Gabbi is such a happy girl. She was an unexpected blessing to our family. We hadn't really planned on having more children. Yet there I was pregnant and then shortly after diagnosed with Hodgkin's Lymphoma. I was told to have a therapeutic abortion. Regardless of your beliefs on that (because it's not the focus of my story) is that I couldn't do that. I knew there was no harm to me in continuing with the pregnancy and I would accept her however she was. I couldn't do that based on "unknowns". That was all it was. They didn't know what could happen. They weren't sure if anything would happen. They thought it might be better for me mentally. Obviously they don't know me. I think I could have survived but couldn't have lived after something like that.
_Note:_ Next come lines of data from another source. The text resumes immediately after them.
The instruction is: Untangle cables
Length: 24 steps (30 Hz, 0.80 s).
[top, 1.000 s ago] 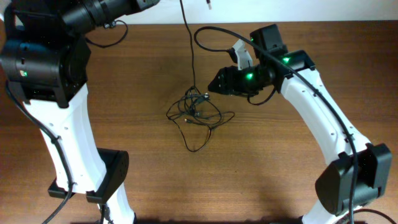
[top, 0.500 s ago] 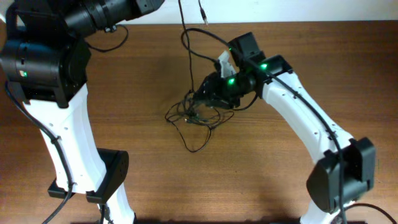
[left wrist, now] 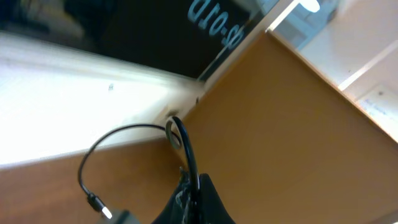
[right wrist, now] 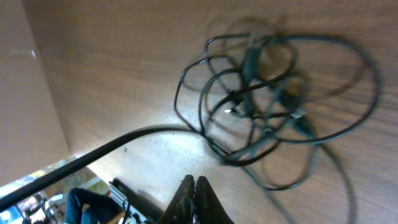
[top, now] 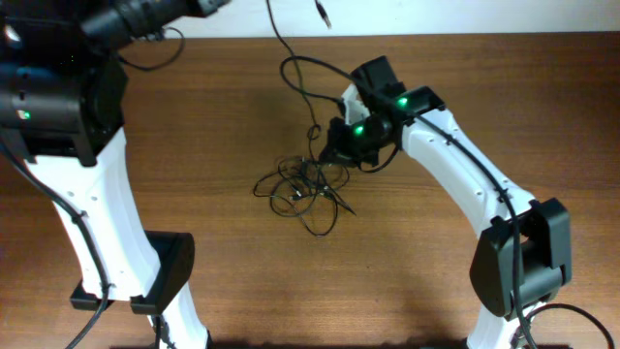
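Note:
The cables [top: 305, 184] lie as a knotted clump of thin black loops in the middle of the table. One strand [top: 281, 34] rises from the clump past the table's far edge, and a plug end [top: 323, 14] hangs there. My left gripper [left wrist: 194, 186] is out of the overhead view; the left wrist view shows it shut on that black cable [left wrist: 184, 140], whose plug [left wrist: 99, 209] dangles beside it. My right gripper [top: 331, 152] hovers at the clump's upper right edge. Its fingertips [right wrist: 194, 182] are pressed together with nothing between them, the clump [right wrist: 267, 106] just beyond.
The left arm's white column and black base [top: 145, 276] stand at the front left. At the front right is the right arm's base [top: 518, 262]. A thicker black arm cable [top: 305, 68] loops above the right gripper. A pale wall strip runs along the table's far edge.
The right gripper moved left and down to the clump and shut its jaws. The clump shifted and spread a little. The strand held by the left gripper moved leftward.

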### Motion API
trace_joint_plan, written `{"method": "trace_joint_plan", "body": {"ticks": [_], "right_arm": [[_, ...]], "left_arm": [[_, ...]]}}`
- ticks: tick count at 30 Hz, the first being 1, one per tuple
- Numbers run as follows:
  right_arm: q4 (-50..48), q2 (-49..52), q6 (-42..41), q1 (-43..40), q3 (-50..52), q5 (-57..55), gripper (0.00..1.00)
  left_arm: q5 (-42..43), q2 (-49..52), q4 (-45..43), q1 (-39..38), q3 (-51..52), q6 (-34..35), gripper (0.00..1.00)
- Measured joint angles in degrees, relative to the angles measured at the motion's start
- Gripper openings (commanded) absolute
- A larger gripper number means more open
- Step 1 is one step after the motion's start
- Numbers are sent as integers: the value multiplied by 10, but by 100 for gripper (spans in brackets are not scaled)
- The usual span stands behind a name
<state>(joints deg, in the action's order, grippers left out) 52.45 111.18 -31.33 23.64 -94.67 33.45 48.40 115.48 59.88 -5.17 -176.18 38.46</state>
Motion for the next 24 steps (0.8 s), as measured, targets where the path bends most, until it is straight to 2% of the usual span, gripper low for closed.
{"method": "trace_joint_plan", "body": {"ticks": [4, 6, 9, 11, 13, 16, 20, 24], "right_arm": [[2, 0, 5, -43, 0, -18, 42], [-3, 0, 6, -47, 0, -21, 57], [-56, 0, 55, -47, 1, 33, 82], [-88, 0, 83, -46, 1, 74, 92], [-108, 0, 96, -42, 1, 95, 93], [-93, 0, 100, -33, 0, 119, 89], [3, 0, 69, -32, 1, 128, 86], [-20, 1, 16, -19, 1, 128, 83]], "left_arm": [[13, -12, -54, 34, 0, 21, 0], [16, -30, -68, 38, 0, 26, 0], [23, -71, -75, 39, 0, 30, 0], [31, -89, -75, 39, 0, 30, 0], [38, -95, -77, 39, -1, 30, 0], [39, -91, -75, 39, 0, 30, 0], [40, -91, -65, 39, 0, 30, 0], [41, -91, -48, 39, 0, 30, 0]]}}
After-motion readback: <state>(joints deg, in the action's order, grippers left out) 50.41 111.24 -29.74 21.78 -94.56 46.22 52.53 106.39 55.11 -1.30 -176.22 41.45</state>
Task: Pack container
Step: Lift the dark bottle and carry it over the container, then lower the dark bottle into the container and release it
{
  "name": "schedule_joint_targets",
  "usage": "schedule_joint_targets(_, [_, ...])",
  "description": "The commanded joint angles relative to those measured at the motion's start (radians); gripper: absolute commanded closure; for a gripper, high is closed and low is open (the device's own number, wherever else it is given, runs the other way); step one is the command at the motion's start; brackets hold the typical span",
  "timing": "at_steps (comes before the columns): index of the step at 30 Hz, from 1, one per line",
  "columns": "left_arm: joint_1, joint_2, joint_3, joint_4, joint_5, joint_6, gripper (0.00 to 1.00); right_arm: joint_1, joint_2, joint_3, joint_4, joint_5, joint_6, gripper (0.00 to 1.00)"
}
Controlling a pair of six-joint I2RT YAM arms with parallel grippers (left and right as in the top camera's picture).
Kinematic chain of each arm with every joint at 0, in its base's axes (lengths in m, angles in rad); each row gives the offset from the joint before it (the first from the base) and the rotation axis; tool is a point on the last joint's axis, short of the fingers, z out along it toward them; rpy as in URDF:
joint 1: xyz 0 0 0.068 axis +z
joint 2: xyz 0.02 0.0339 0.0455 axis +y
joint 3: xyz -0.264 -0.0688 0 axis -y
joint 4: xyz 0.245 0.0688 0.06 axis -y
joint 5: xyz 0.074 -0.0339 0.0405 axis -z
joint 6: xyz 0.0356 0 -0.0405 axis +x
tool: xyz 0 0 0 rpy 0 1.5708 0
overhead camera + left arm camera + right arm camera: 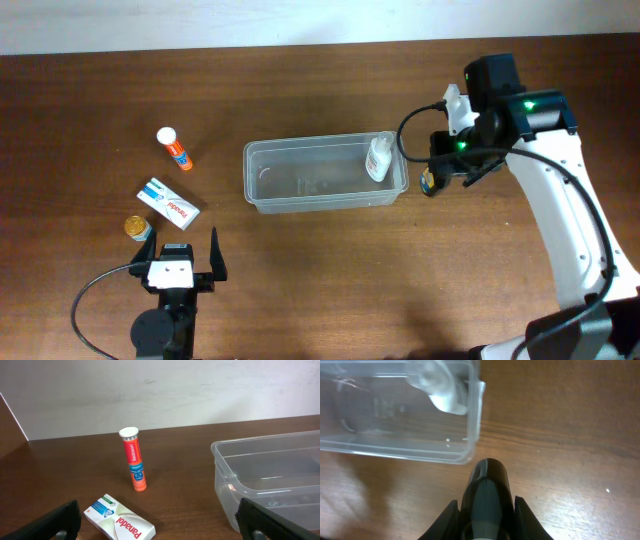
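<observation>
You cannot tell what the dark cylinder (488,480) is that your right end effector (486,509) is clamped on, just beside the clear rectangular plastic container (310,203), which sits mid-way along the brown wooden bench (330,290) with one blurred white bottle (378,158) inside. "Panadol" reads on the one white box (119,523); the print on the one orange white-capped tube (134,465) is too small to read. Your left end effector (182,245) stands wide, empty.

The container (262,190) lies mid-table, a squeeze bottle (378,158) inside its right end; just outside that end a small bottle (487,485) sits between the right gripper's (432,180) fingers; well left, a tube (174,149) lies behind a box (168,203), a jar (138,229) just beside the box; the left gripper (183,245) is in front of the box
</observation>
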Motion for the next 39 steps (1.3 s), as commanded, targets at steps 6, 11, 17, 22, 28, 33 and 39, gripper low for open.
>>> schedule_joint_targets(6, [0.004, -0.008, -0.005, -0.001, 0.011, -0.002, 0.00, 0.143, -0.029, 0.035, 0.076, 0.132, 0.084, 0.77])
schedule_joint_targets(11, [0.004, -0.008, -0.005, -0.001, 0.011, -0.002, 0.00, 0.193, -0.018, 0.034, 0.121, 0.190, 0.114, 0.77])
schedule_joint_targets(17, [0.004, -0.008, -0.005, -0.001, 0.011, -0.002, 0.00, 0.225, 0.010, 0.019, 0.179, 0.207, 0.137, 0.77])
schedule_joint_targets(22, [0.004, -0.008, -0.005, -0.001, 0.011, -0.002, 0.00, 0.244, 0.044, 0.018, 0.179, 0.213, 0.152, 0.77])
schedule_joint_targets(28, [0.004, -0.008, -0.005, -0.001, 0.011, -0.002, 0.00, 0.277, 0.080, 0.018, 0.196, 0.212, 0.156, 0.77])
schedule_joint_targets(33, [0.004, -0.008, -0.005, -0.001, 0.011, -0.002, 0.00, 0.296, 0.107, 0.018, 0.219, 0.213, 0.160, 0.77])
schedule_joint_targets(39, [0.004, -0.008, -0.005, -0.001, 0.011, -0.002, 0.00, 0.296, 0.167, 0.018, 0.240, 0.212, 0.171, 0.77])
So here we are almost celebrating her third birthday. I had chemotherapy during my pregnancy. I started at just 10 weeks along. I finished my last chemo about 3 weeks before she was born. She was born healthy and perfect in every way. I thank God for blessing me with this beautiful little girl. I love her to pieces! She's my sweet little miracle and as much a cancer survivor as I am. I will celebrate three years in remission on February 8th, 2011. I had radiation after her birth and a PET scan after that in which I found out I was all clear of that nasty cancer. It has never come back and here I sit thinking about all my blessings. It's a good month for her birthday. Thanksgiving is coming up and her birthday is just a week away. I am so thankful for my little lady! :)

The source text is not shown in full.